また、上の子が気になって、ママがお産に集中できなかったり、上の子がぐずったり、嫌がったりしたら、パパには子どもと別の場所へ行くなどしてもらいましょう。それだけでなく、陣痛が長引き、上の子の付き添いが難しい場合など帰宅するのも一つの方法。ママは、1人で出産することも念頭に置いておいて。
●分娩室でしてもらうこと
分娩直前はママがいちばんつらいとき。上の子の年齢や性格にもよりますが、その姿をいきなり見てしまうと不安になる場合が。可能であれば分娩室の少し前から付き添うと、上の子の心構えができるでしょう。

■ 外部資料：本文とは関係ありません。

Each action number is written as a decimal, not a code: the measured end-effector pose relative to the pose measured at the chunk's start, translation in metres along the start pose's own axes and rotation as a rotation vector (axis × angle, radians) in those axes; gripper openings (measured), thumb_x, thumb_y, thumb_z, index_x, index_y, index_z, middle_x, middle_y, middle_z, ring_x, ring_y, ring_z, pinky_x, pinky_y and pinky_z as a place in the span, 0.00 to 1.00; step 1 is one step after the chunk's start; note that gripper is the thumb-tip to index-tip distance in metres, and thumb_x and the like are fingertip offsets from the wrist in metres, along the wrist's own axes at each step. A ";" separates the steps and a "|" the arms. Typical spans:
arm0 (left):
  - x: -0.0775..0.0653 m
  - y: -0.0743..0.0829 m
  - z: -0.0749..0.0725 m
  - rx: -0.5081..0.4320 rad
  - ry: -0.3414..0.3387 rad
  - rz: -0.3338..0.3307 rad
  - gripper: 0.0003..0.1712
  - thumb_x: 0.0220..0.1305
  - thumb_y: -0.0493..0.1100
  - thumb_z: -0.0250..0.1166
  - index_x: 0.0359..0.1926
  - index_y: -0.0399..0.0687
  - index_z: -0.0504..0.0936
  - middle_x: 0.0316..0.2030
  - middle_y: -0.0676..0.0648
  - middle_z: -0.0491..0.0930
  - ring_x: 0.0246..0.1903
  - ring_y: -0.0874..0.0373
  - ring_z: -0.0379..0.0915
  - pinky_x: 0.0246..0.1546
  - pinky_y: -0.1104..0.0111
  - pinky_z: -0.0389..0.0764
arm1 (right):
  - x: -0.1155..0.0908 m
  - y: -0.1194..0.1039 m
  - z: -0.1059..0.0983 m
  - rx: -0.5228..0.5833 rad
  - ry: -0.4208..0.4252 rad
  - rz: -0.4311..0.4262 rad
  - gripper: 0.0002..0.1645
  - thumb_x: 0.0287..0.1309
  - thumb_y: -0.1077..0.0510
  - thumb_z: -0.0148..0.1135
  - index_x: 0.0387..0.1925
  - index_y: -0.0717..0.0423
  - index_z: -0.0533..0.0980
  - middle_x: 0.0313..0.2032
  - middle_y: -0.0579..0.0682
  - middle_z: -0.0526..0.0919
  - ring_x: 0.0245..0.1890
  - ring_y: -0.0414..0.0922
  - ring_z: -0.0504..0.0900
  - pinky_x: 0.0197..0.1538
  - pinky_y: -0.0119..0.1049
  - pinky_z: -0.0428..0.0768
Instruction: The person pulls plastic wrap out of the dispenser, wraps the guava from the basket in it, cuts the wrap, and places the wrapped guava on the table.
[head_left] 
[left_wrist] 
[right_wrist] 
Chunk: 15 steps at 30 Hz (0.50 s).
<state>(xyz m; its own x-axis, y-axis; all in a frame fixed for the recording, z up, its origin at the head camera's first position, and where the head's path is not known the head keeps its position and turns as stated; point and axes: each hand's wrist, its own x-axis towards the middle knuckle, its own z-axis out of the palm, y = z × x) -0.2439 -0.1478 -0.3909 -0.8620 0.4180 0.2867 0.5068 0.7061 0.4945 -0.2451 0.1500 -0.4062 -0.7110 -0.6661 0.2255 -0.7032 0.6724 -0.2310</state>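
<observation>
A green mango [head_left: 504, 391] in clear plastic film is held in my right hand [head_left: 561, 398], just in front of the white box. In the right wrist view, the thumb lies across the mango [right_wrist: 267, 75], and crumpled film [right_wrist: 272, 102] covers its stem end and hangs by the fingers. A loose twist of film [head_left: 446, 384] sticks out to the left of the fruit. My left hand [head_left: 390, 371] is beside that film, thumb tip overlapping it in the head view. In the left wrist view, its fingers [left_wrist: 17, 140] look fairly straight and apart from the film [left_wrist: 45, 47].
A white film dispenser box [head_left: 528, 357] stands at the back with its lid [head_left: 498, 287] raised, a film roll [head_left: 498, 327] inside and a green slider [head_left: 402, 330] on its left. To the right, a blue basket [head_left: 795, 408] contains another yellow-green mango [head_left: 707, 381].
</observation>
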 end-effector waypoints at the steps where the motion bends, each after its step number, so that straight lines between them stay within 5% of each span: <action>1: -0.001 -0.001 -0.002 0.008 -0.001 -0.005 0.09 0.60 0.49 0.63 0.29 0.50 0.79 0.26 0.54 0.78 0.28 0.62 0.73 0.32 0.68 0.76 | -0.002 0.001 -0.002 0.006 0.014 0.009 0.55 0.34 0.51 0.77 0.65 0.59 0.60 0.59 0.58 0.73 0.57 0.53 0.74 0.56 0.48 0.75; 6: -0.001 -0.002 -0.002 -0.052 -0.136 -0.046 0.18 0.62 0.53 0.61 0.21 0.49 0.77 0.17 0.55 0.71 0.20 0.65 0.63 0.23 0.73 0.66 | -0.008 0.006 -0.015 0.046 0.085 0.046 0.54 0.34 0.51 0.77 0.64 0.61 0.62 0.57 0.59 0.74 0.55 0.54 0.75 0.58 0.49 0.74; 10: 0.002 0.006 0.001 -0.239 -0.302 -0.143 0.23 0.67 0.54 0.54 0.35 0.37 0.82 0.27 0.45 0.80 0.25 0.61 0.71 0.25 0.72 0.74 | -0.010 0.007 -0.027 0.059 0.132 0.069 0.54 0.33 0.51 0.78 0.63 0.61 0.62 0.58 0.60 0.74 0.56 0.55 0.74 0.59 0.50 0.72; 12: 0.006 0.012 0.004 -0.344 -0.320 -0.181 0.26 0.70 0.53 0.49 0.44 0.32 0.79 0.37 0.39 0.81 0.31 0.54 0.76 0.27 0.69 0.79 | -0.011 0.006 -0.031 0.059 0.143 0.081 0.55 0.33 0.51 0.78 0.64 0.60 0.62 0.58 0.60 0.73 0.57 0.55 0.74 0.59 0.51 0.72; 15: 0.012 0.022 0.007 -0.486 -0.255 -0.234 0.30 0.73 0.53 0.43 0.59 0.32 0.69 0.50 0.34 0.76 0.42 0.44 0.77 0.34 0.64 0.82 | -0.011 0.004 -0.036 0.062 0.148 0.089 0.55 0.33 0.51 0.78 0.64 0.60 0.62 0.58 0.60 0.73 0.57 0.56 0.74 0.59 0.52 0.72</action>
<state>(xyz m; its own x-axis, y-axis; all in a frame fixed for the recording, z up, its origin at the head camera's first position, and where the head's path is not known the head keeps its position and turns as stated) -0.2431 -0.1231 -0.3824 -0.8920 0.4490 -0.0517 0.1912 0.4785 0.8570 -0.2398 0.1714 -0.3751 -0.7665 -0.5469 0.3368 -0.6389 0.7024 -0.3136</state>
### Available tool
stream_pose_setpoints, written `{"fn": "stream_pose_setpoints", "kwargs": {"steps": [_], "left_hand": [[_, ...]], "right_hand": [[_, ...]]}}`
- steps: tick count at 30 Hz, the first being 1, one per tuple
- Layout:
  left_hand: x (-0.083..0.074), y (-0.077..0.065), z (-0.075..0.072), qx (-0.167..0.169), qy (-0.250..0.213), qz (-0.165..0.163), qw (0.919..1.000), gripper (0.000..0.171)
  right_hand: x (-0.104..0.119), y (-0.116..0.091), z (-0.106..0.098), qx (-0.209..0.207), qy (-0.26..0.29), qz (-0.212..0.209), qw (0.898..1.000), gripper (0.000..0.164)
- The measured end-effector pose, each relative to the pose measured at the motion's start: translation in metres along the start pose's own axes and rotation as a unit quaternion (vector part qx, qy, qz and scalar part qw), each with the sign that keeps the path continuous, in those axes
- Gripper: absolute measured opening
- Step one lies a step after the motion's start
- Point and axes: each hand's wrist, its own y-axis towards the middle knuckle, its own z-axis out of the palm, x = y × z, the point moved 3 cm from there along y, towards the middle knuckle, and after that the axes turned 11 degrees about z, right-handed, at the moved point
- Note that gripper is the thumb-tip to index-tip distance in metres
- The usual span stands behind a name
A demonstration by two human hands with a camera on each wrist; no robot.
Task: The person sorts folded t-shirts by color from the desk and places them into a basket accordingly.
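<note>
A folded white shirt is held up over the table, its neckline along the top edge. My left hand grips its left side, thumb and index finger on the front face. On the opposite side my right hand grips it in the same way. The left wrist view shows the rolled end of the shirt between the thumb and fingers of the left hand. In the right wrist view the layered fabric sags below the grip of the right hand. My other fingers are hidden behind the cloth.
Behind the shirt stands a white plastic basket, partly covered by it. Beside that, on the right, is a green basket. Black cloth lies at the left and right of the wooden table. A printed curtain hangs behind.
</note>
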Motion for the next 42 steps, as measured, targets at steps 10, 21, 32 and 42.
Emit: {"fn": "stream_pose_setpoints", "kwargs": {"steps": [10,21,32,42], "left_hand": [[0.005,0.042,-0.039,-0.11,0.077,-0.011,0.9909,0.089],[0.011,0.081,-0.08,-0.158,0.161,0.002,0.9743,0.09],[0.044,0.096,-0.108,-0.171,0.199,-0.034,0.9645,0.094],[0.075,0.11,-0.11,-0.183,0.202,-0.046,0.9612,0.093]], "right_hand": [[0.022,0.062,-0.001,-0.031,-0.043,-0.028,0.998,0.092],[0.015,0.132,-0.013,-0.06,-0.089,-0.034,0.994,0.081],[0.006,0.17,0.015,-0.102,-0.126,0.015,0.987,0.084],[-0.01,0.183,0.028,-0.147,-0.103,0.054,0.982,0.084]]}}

分娩室では上の子に「頑張って」と声かけをしてもらったり、手を握ってもらったりなどのサポートをお願いしましょう。パパには、上の子に不安を感じさせないように、赤ちゃんがもうすぐ生まれる楽しみを伝えてもらって。
お産にパパや実母など家族が付き添ってくれると心強く感じるママもいるでしょう。お産はすべてが思うとおりに進むことはありませんが、妊娠中からママがどうしたいか、どうしてもらいたいかを話し合っておくことで、お産に前向きになれるかもしれません。